## [Supplied material]
□ □ □ □ □

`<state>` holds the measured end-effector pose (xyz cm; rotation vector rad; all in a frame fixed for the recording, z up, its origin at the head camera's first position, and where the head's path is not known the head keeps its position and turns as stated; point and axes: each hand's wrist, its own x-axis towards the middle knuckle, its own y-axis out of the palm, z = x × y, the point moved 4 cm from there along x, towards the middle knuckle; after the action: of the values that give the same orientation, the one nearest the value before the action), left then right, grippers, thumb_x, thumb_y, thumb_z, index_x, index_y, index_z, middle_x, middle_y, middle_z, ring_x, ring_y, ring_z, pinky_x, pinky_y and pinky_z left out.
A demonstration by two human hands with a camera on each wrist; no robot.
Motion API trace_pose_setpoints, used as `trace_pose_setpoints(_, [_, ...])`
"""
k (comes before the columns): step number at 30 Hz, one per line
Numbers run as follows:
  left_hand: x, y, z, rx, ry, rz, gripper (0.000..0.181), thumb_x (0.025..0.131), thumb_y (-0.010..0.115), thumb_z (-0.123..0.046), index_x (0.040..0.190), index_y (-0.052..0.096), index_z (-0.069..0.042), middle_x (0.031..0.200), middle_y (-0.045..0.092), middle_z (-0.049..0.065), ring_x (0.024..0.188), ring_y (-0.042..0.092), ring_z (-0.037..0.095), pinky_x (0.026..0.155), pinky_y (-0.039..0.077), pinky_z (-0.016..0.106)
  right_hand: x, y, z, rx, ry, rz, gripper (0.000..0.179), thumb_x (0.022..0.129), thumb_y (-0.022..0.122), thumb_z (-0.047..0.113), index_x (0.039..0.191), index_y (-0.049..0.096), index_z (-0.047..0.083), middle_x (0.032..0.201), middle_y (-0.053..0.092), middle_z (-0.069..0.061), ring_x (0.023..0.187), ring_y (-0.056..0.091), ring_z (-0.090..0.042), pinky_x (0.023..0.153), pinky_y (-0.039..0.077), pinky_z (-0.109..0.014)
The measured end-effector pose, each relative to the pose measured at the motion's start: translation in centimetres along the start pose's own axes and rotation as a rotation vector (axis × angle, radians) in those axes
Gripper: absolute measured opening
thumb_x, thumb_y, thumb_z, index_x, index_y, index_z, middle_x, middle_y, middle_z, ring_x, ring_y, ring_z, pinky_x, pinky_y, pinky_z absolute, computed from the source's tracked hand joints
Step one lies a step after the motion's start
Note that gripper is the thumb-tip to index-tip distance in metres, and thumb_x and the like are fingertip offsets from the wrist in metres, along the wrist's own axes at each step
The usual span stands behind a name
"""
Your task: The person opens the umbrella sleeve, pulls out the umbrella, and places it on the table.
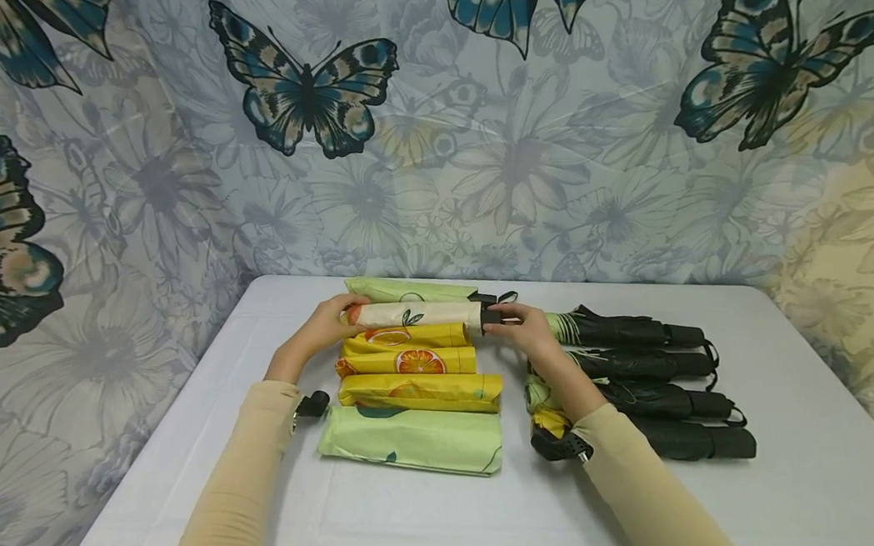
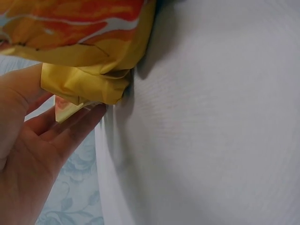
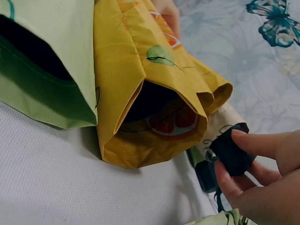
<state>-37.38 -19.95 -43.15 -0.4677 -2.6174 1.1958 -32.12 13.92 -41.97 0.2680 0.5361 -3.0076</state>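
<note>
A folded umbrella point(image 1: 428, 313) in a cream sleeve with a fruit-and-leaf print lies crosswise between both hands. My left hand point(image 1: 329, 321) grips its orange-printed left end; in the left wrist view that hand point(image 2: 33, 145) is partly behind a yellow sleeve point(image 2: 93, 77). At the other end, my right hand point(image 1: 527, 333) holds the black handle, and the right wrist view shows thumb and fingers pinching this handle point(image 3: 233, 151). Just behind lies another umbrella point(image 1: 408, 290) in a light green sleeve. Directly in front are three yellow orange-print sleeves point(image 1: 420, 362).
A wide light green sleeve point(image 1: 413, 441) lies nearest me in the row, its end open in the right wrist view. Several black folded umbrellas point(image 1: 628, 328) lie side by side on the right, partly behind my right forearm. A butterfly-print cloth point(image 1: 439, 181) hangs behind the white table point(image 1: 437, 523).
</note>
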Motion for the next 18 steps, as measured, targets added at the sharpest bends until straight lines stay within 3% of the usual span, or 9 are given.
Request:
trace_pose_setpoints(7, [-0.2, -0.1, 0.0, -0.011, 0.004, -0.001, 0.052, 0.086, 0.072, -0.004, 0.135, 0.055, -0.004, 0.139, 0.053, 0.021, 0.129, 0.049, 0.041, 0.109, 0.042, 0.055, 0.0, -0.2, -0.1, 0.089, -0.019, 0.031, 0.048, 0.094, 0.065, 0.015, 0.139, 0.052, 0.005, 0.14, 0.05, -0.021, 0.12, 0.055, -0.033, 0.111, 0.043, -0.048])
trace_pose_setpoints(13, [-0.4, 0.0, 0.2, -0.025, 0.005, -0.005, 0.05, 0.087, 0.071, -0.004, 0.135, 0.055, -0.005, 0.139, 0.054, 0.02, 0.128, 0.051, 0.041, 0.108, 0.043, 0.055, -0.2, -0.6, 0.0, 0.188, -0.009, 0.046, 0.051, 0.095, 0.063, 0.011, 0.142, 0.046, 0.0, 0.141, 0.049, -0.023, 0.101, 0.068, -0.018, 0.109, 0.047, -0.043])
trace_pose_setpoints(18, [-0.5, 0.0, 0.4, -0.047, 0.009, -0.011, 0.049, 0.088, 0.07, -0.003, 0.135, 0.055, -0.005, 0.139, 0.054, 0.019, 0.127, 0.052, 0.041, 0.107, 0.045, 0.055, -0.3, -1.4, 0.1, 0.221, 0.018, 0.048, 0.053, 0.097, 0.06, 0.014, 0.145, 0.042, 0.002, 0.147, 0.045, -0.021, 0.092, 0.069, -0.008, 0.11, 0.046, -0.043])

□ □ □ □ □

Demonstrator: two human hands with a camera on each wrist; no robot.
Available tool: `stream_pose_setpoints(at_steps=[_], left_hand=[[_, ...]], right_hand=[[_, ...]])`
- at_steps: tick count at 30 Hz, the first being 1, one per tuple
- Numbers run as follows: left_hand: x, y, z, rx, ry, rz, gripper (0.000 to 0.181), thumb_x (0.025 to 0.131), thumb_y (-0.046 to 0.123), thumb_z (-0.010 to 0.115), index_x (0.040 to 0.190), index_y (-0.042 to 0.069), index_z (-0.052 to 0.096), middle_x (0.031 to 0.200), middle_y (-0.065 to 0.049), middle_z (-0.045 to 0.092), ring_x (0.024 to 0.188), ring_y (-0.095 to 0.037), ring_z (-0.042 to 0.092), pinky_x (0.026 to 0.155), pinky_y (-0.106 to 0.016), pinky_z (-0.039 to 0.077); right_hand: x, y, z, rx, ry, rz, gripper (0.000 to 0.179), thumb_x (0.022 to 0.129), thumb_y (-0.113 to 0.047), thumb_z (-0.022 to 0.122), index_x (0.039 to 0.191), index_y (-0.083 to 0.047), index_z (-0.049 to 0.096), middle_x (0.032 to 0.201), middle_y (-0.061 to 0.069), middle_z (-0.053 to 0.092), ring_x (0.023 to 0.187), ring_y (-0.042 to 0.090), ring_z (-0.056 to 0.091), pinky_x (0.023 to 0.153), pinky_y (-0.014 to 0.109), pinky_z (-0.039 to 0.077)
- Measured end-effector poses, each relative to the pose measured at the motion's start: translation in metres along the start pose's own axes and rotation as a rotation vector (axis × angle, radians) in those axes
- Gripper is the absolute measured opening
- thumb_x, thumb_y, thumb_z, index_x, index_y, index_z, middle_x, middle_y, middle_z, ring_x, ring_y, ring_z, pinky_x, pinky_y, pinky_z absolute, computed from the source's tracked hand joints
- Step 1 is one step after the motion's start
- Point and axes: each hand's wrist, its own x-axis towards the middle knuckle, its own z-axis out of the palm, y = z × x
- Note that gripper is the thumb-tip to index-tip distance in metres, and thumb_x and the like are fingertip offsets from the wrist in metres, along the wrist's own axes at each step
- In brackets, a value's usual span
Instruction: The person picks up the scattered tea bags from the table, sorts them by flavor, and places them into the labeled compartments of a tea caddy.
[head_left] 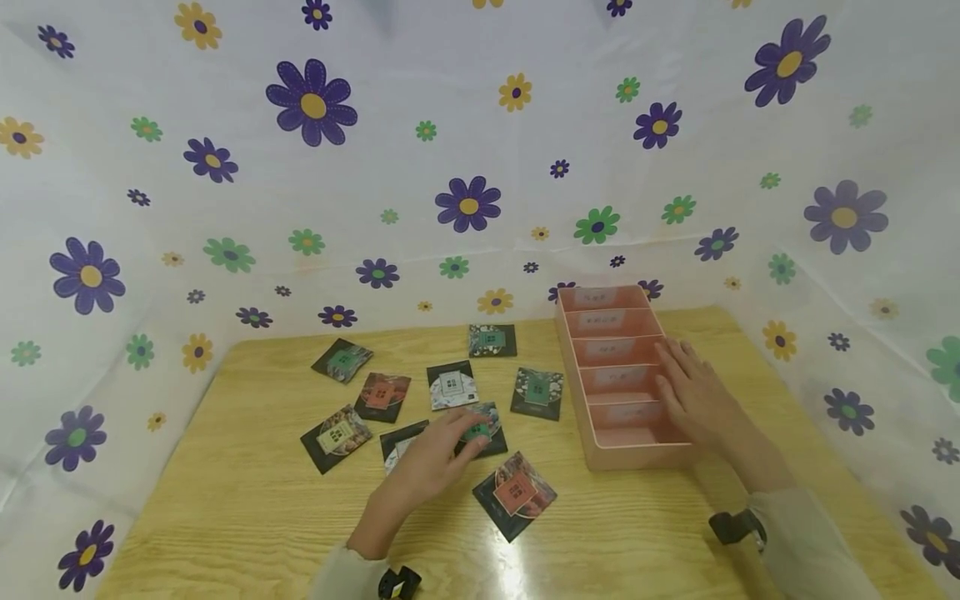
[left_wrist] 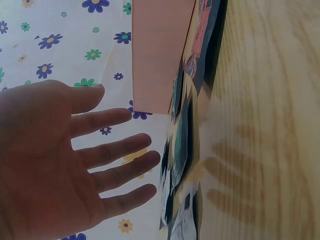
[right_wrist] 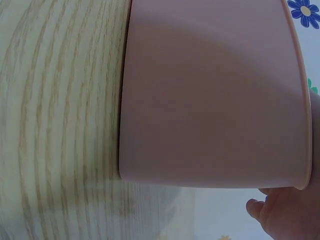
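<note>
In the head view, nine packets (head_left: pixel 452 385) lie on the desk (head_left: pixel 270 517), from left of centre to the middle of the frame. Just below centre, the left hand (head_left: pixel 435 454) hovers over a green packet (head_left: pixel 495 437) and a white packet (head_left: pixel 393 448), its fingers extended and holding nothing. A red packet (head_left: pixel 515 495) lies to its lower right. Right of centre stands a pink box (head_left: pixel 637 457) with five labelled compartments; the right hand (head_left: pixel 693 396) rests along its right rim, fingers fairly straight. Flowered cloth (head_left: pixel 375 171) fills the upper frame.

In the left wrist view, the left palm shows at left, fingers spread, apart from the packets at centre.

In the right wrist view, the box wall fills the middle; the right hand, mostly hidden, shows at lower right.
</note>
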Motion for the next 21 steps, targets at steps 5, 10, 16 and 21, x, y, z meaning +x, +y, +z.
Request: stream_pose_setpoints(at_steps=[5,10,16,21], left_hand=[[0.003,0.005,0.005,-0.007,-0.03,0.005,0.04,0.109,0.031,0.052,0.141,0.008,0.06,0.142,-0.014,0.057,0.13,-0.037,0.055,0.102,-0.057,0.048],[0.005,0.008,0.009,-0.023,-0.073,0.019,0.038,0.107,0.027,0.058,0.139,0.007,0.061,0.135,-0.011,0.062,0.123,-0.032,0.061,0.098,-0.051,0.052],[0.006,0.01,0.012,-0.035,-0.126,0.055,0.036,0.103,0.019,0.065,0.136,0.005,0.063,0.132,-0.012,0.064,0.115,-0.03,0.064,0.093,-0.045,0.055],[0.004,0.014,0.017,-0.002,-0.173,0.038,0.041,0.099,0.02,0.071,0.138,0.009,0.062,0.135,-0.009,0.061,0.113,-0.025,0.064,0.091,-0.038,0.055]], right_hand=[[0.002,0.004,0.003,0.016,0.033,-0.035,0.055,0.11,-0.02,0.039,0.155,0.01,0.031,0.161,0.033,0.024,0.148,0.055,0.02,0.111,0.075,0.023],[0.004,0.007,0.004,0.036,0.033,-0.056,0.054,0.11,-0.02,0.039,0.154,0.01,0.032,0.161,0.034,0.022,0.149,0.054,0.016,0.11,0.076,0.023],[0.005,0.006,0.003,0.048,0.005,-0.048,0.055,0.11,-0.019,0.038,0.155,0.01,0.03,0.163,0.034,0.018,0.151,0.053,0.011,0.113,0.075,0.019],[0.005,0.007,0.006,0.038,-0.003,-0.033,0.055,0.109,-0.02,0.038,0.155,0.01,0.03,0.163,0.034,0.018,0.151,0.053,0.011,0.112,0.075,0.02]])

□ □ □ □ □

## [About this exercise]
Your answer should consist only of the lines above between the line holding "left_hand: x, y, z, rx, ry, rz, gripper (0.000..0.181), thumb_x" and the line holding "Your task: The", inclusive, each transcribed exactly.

## [Response]
  left_hand: x, y, z, rx, ry, rz, gripper (0.000..0.181), thumb_x (0.025..0.131), thumb_y (-0.010..0.115), thumb_z (-0.123..0.046), index_x (0.040..0.190), index_y (-0.052..0.096), index_z (-0.069..0.042), middle_x (0.031..0.200), middle_y (-0.045..0.092), middle_z (-0.049..0.065), ring_x (0.024..0.188), ring_y (-0.042..0.092), ring_z (-0.037..0.095), pinky_x (0.026..0.155), pinky_y (-0.039..0.077), pinky_z (-0.016..0.106)
  right_hand: x, y, z, rx, ry, rz, gripper (0.000..0.179), thumb_x (0.022..0.129), thumb_y (-0.022..0.122), thumb_z (-0.047..0.113), index_x (0.039..0.191), index_y (-0.049..0.096), index_z (-0.047..0.083), middle_x (0.032..0.201), middle_y (-0.053..0.092), middle_z (-0.069..0.061), ring_x (0.023..0.187), ring_y (-0.056..0.091), ring_z (-0.090..0.042), pinky_x (0.023..0.153), pinky_y (-0.039..0.077), pinky_z (-0.109..0.014)
The measured end-effector pose, each relative to the pose measured at the motion's start: translation in centimetres along the start pose's own axes and rotation as a rotation vector (axis × angle, radians) in those axes
Gripper: absolute measured opening
thumb_x, thumb_y, thumb_z, index_x, index_y, index_z, middle_x, middle_y, middle_z, ring_x, ring_y, ring_z, pinky_x, pinky_y, pinky_z absolute, computed from the source's tracked hand joints
Step one lies a step after the motion's start
Note that gripper is the thumb-tip to index-tip distance in metres, and thumb_x and the like are fingertip offsets from the wrist in metres, along the wrist's own axes at each step
The usual span stands behind a name
"""
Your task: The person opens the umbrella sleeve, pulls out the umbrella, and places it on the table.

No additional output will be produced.